Task: Copy the following data exactly and drop the pictures.
-- Material provided follows --
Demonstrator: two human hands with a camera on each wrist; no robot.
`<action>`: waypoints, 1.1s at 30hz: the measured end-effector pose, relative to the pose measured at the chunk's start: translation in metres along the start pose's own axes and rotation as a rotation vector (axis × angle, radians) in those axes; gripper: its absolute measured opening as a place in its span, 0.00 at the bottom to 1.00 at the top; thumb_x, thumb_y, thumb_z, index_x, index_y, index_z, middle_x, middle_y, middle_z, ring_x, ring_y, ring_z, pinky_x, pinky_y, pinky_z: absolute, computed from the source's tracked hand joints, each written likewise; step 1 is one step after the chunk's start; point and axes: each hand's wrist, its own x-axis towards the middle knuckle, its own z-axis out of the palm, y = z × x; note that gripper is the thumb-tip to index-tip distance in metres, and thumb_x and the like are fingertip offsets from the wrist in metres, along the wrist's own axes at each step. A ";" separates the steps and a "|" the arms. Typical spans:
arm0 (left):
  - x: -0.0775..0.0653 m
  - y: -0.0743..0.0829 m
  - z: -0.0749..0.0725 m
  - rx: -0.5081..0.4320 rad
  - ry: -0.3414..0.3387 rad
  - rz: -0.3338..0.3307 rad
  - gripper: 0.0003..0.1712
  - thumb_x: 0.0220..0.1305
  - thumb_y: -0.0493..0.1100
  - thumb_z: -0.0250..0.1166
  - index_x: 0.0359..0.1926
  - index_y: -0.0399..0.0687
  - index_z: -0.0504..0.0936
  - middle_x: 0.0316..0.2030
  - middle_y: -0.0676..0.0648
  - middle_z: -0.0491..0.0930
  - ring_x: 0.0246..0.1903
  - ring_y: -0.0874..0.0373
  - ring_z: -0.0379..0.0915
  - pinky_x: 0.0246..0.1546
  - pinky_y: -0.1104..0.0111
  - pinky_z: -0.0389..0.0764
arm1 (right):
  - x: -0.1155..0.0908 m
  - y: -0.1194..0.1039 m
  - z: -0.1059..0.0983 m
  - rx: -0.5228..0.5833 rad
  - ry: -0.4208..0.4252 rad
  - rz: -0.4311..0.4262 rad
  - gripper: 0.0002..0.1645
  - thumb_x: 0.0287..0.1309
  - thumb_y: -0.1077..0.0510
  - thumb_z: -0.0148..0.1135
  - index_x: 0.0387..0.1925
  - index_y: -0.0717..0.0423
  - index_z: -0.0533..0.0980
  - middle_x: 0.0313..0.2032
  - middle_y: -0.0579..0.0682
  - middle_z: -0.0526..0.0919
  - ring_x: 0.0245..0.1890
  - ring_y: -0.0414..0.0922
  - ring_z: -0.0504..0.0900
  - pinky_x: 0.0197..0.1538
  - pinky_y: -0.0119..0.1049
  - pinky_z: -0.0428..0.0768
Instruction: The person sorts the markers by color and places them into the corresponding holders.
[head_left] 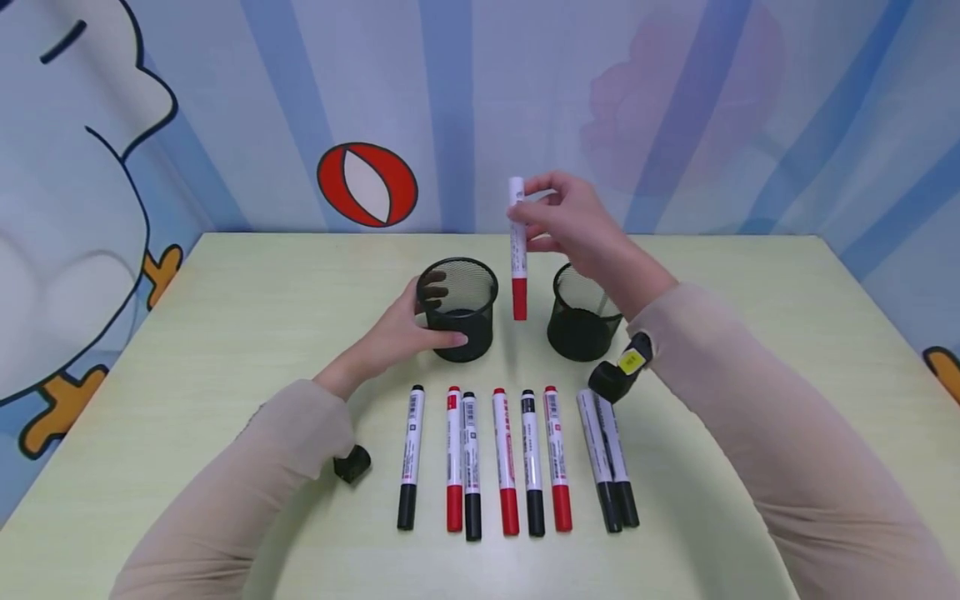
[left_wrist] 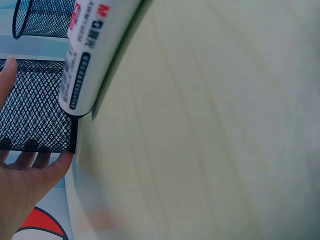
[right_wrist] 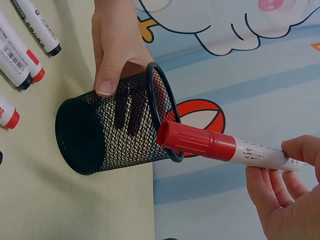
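Note:
My left hand (head_left: pixel 393 337) grips a black mesh pen cup (head_left: pixel 480 325) from its left side, thumb across the front and fingers behind the mesh. The cup is upright on the table. Between thumb and fingertips, my right hand (head_left: pixel 576 223) pinches a white marker with a red cap (head_left: pixel 519 287). It points cap-down in the air, just right of the gripped cup. In the right wrist view the red cap (right_wrist: pixel 197 140) overlaps the cup's rim (right_wrist: pixel 152 100). A second mesh cup (head_left: pixel 577 333) stands to the right, partly hidden by my right wrist.
A row of markers lies nearer me, some black-capped like the leftmost marker (head_left: pixel 410 458), others red-capped like the middle marker (head_left: pixel 506 462). Two black-capped markers (head_left: pixel 600 462) lie side by side at the right. A patterned backdrop (head_left: pixel 480 117) rises behind the table's far edge.

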 end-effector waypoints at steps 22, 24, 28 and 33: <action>0.003 -0.003 0.003 -0.011 -0.013 0.000 0.51 0.51 0.46 0.72 0.69 0.56 0.50 0.66 0.47 0.57 0.64 0.51 0.52 0.58 0.49 0.64 | 0.024 0.001 0.022 0.052 0.117 0.030 0.19 0.58 0.63 0.60 0.50 0.57 0.67 0.39 0.54 0.72 0.26 0.45 0.77 0.38 0.37 0.82; 0.004 -0.003 0.003 -0.018 -0.015 0.007 0.50 0.51 0.45 0.71 0.69 0.56 0.50 0.66 0.46 0.57 0.64 0.51 0.52 0.58 0.49 0.65 | 0.025 0.001 0.023 0.063 0.121 0.023 0.19 0.58 0.63 0.60 0.50 0.57 0.67 0.39 0.54 0.72 0.26 0.46 0.76 0.38 0.38 0.82; 0.004 -0.003 0.001 -0.024 -0.015 0.010 0.49 0.52 0.43 0.71 0.69 0.55 0.50 0.66 0.46 0.57 0.64 0.51 0.52 0.58 0.50 0.66 | 0.028 0.004 0.029 0.076 0.110 -0.002 0.20 0.58 0.63 0.60 0.51 0.58 0.67 0.38 0.54 0.72 0.26 0.46 0.76 0.39 0.39 0.82; 0.004 -0.002 0.000 -0.016 -0.010 -0.002 0.50 0.52 0.43 0.71 0.69 0.56 0.49 0.66 0.48 0.58 0.64 0.51 0.51 0.58 0.50 0.66 | 0.030 0.011 0.037 0.073 0.090 -0.046 0.19 0.57 0.64 0.60 0.50 0.60 0.67 0.36 0.55 0.73 0.25 0.46 0.76 0.38 0.39 0.82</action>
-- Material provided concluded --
Written response:
Demonstrator: two human hands with a camera on each wrist; no robot.
`<action>`: waypoints, 1.1s at 30hz: the measured end-effector pose, relative to the pose measured at the chunk's start: translation in metres along the start pose's own axes and rotation as a rotation vector (axis × angle, radians) in those axes; gripper: its absolute measured opening as a place in its span, 0.00 at the bottom to 1.00 at the top; thumb_x, thumb_y, thumb_z, index_x, index_y, index_z, middle_x, middle_y, middle_z, ring_x, ring_y, ring_z, pinky_x, pinky_y, pinky_z: absolute, computed from the source's tracked hand joints, each written likewise; step 1 is one step after the chunk's start; point and axes: each hand's wrist, its own x-axis towards the middle knuckle, its own z-axis out of the palm, y = z × x; note that gripper is the thumb-tip to index-tip distance in metres, and thumb_x and the like are fingertip offsets from the wrist in metres, along the wrist's own axes at each step. A ";" separates the steps and a "|" the arms. Typical spans:
arm0 (left):
  - x: -0.0775..0.0653 m
  - y: -0.0743..0.0829 m
  - z: -0.0749..0.0725 m
  - rx: -0.5081..0.4320 rad
  - ry: -0.3414..0.3387 rad
  - rz: -0.3338..0.3307 rad
  - gripper: 0.0003..0.1712
  - thumb_x: 0.0220..0.1305
  - thumb_y: -0.0493..0.1100
  - thumb_z: -0.0250..0.1166
  - index_x: 0.0359..0.1926
  - index_y: -0.0399..0.0687
  - index_z: -0.0504..0.0936
  - middle_x: 0.0316..0.2030
  - middle_y: -0.0676..0.0648
  - middle_z: -0.0491..0.0930
  - ring_x: 0.0246..0.1903
  - ring_y: -0.0874..0.0373
  - ring_z: -0.0379..0.0915
  - pinky_x: 0.0246..0.1546
  - pinky_y: -0.1104..0.0111
  - pinky_z: -0.0389..0.0764
arm1 (right):
  - x: -0.1155..0.0908 m
  - y: -0.1194..0.1039 m
  - z: -0.1059..0.0983 m
  - rx: -0.5228..0.5833 rad
  - ry: -0.4208..0.4252 rad
  - rz: -0.4311..0.4262 rad
  - gripper: 0.0002..0.1645
  - thumb_x: 0.0287..0.1309
  - thumb_y: -0.1077..0.0510
  - thumb_z: -0.0148..0.1135
  - index_x: 0.0387..0.1925
  - index_y: -0.0717..0.0423
  - index_z: -0.0533..0.0980
  - middle_x: 0.0313..0.2032
  - middle_y: -0.0579..0.0682
  - middle_z: -0.0526..0.0919
  - ring_x: 0.0245..0.1890
  - ring_y: -0.0414..0.0922
  - ring_z: -0.0504..0.0900
  - pinky_x: 0.0197..0.1538
  - pinky_y: -0.0119..0.1049
  - pinky_z: -0.0428..0.0768
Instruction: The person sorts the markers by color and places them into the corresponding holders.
[head_left] 
[left_wrist] 
[right_wrist] 
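Note:
My left hand (head_left: pixel 393 337) grips a black mesh pen cup (head_left: pixel 480 325) from its left side, thumb across the front and fingers behind the mesh. The cup is upright on the table. Between thumb and fingertips, my right hand (head_left: pixel 576 223) pinches a white marker with a red cap (head_left: pixel 519 287). It points cap-down in the air, just right of the gripped cup. In the right wrist view the red cap (right_wrist: pixel 197 140) overlaps the cup's rim (right_wrist: pixel 152 100). A second mesh cup (head_left: pixel 577 333) stands to the right, partly hidden by my right wrist.
A row of markers lies nearer me, some black-capped like the leftmost marker (head_left: pixel 410 458), others red-capped like the middle marker (head_left: pixel 506 462). Two black-capped markers (head_left: pixel 600 462) lie side by side at the right. A patterned backdrop (head_left: pixel 480 117) rises behind the table's far edge.
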
 end-effector waypoints at steps 22, 24, 28 and 33: <action>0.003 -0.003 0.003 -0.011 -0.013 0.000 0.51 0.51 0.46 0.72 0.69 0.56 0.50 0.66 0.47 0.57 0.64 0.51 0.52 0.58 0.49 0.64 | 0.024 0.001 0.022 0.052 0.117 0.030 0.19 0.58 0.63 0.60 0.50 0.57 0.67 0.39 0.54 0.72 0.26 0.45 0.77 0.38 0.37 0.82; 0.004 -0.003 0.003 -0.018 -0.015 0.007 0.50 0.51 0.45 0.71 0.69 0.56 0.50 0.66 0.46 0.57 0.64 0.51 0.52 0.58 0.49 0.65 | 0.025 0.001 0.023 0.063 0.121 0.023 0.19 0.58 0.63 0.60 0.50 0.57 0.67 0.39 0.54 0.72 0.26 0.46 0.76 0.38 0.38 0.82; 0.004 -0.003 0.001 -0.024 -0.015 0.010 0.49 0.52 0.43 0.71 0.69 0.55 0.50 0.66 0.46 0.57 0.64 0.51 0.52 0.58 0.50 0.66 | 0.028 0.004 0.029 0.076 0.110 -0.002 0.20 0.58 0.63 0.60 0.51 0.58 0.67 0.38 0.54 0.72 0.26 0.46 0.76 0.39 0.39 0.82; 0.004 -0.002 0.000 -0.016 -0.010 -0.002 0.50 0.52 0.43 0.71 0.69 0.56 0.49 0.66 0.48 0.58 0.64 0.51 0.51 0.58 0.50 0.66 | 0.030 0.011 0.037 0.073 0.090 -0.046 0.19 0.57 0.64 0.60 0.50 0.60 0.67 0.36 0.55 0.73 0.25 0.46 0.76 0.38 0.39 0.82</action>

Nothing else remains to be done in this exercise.